Most of the stable SecA fragments generated in the absence of membrane at low trypsin concentrations are N-terminal fragments, as revealed by both peptide sequencing (Table 1) and immunodetection with anti-SecA2 and anti-SecA5 (Fig. 4C). These N-terminal fragments resemble those generated from reconstituted membrane, although the sizes are slightly different (Fig. 4C). This finding indicates that some SecA on the membrane forms a similar conformation to that of soluble SecA (27). The proteolytic patterns of free SecA (Fig. 4B, lanes 1 to 4) and supernatant SecA (Fig. 4B, lanes 9 to 12) are similar. Chemical peptide sequencing revealed identical sequences of the corresponding fragments (Table 1). This result indicates that the enhanced protease resistance of the 66-kDa fragment is not dependent on membranes, as reported elsewhere (27), but instead is dependent on ATP. It is worth noting that the 66-kDa (A1 to A4) fragments could give rise to the 27-kDa (A1 to A2) and 29-kDa (A3 to A4) fragments, which contain ATP-binding domain I (ABD I) and ABD II, respectively (12, 28). These observations explain why these domains are extremely resistant to proteolysis in the presence of ATP. Indeed, the 27- and 29-kDa fragments were the two major species detected in the supernatant after proteinase K digestion (7). It has been suggested that SecA in buffer possesses an N-terminal ATPase domain and a C-terminal domain (27). The coexistence of the 27- and 29-kDa fragments in the presence of ATP indicates that ATP binding to SecA induces conformational changes that form ABD I and ABD II. These two fragments were not observed when SecA was treated with a low concentration of trypsin in the absence of ATP (Table 1).

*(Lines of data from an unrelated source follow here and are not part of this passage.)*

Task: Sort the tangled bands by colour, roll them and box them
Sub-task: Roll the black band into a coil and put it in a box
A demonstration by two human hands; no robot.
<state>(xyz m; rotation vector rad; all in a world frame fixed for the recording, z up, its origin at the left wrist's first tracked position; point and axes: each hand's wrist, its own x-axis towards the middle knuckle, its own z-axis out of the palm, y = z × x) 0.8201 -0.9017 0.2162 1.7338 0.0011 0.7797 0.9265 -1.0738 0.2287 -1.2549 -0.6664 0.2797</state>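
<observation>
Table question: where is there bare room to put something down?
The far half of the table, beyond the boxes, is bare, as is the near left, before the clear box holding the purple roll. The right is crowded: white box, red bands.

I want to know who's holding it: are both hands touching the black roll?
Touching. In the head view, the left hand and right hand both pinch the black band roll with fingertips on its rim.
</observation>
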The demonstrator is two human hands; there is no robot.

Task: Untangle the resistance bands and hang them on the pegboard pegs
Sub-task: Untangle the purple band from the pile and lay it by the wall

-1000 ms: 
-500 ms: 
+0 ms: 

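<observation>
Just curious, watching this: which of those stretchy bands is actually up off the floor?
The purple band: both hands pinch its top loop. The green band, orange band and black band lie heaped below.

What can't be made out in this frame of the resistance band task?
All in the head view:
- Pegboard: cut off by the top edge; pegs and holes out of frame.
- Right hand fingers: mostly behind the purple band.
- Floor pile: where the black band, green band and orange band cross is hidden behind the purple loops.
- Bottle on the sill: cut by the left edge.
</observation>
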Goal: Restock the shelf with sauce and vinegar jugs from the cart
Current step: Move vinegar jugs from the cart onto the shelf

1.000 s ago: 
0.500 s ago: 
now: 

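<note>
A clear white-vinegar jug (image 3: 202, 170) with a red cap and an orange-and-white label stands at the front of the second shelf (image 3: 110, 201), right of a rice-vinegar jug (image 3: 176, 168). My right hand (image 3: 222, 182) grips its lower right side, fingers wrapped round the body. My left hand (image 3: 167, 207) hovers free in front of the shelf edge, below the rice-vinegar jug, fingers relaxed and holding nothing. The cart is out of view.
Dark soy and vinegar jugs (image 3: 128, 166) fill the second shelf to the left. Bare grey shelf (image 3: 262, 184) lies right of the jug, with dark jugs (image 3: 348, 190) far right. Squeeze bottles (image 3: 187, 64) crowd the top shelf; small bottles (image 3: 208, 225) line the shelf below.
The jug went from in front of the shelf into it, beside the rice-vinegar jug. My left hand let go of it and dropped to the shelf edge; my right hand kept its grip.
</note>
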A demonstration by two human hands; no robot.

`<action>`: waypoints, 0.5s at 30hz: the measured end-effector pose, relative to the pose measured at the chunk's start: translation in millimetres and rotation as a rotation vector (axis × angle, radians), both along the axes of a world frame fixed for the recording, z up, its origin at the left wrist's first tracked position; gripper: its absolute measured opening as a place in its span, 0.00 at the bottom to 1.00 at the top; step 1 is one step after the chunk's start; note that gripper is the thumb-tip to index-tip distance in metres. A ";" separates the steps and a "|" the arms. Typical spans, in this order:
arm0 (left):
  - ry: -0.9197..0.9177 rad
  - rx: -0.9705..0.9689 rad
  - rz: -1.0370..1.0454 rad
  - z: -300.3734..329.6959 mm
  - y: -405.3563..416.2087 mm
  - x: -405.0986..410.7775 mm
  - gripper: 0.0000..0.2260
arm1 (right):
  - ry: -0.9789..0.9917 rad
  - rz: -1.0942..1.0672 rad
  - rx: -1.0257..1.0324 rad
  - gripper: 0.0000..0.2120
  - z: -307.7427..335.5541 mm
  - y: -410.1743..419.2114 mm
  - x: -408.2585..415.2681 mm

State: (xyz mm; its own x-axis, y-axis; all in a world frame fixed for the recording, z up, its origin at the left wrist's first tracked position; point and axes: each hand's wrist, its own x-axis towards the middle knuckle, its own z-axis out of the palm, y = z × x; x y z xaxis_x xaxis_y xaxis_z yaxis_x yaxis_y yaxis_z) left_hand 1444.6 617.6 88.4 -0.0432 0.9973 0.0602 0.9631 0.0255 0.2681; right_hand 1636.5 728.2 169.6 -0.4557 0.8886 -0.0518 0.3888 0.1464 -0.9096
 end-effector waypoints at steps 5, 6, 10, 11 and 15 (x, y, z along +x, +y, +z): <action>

Characterization of interactions between the SecA fragments and the membrane.

To determine the nature of the interactions between the SecA fragments and the membrane, the stability of these fragments was examined with extraction by acid (1% acetic acid), alkali (0.1 M NaOH), a high concentration of salt (1 M potassium acetate [KOAc]), heparin (10 mg/ml), 0.1 M Na₂CO₃, and 6 M urea. Extraction with TK buffer was used as a control. All fragments were resistant to extraction by a high concentration of salt or by heparin (Fig. 5A). Since heparin specifically removes peripheral SecA (7, 38), these results indicate that all fragments in the membrane are integral and that the membrane integration is independent of ionic interactions. The 48- and 27-kDa fragments were partially extracted by Na₂CO₃ and were extensively extracted by urea (Fig. 5B), suggesting a more hydrophilic environment. In contrast, the majority of the 66- and 36-kDa fragments were not extracted with Na₂CO₃ or urea (Fig. 5B). Therefore, these fragments might interact with lipids or proteins in the membrane through hydrophobic interactions. Extraction with acetic acid or alkali gave profiles similar to those given by extraction with a high concentration of salt or with Na₂CO₃, respectively (data not shown). All these fragments were also observed when the reconstituted membranes were extracted with urea or Na₂CO₃ prior to trypsinization (Fig. 5C), indicating that all these fragments were derived from integral SecA.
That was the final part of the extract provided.